> [ASSIGNED TASK]: Could you restate word for word every line from the one containing "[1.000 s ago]" to the end of the data below, pictures excluded?

◇ ◇ ◇

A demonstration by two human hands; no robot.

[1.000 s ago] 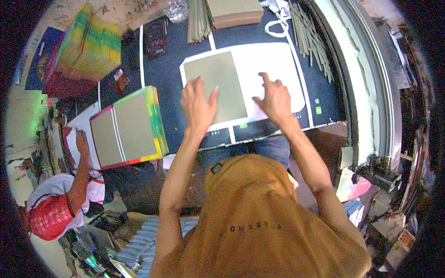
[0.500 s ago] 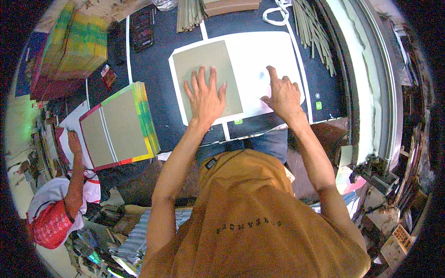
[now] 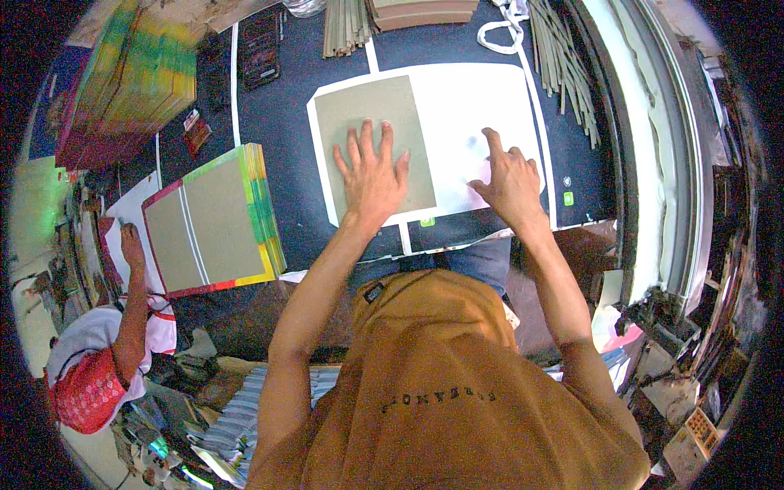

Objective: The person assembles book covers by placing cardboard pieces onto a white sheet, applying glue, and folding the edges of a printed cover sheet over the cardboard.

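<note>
A large white sheet (image 3: 469, 94) with cut corners lies on the dark table in front of me. On its left half rests a grey-brown rectangular board (image 3: 351, 94). My left hand (image 3: 374, 180) lies flat on this board, fingers spread. Over the bare right half of the sheet is my right hand (image 3: 514, 181), its index finger stretched out, the thumb apart and the other fingers slightly bent. Nothing shows in its grasp. Whether its fingertips press on the paper is hard to tell.
Left on the dark table (image 3: 286, 122) lies a stack of board covers (image 3: 224, 216) with coloured edges; a taller stack (image 3: 135, 98) stands behind. Board strips (image 3: 563, 65) and a white looped band (image 3: 500, 37) lie at the back. A co-worker (image 3: 110, 351) reaches in at left.
The whole view has shifted slightly, so the table appears a little further right and lower. Both hands keep nearly the same places over the board and the sheet.
</note>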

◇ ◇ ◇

> [THE ANSWER]:
[1.000 s ago] 
[0.500 s ago] 
[now] 

Objective: The person assembles book covers by placing cardboard pieces onto a white sheet, applying glue, and folding the edges of a printed cover sheet over the cardboard.

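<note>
A large white sheet (image 3: 469, 94) with cut corners lies on the dark table in front of me. On its left half rests a grey-brown rectangular board (image 3: 351, 94). My left hand (image 3: 374, 180) lies flat on this board, fingers spread. Over the bare right half of the sheet is my right hand (image 3: 514, 181), its index finger stretched out, the thumb apart and the other fingers slightly bent. Nothing shows in its grasp. Whether its fingertips press on the paper is hard to tell.
Left on the dark table (image 3: 286, 122) lies a stack of board covers (image 3: 224, 216) with coloured edges; a taller stack (image 3: 135, 98) stands behind. Board strips (image 3: 563, 65) and a white looped band (image 3: 500, 37) lie at the back. A co-worker (image 3: 110, 351) reaches in at left.
The whole view has shifted slightly, so the table appears a little further right and lower. Both hands keep nearly the same places over the board and the sheet.
</note>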

Work on this exercise has been completed.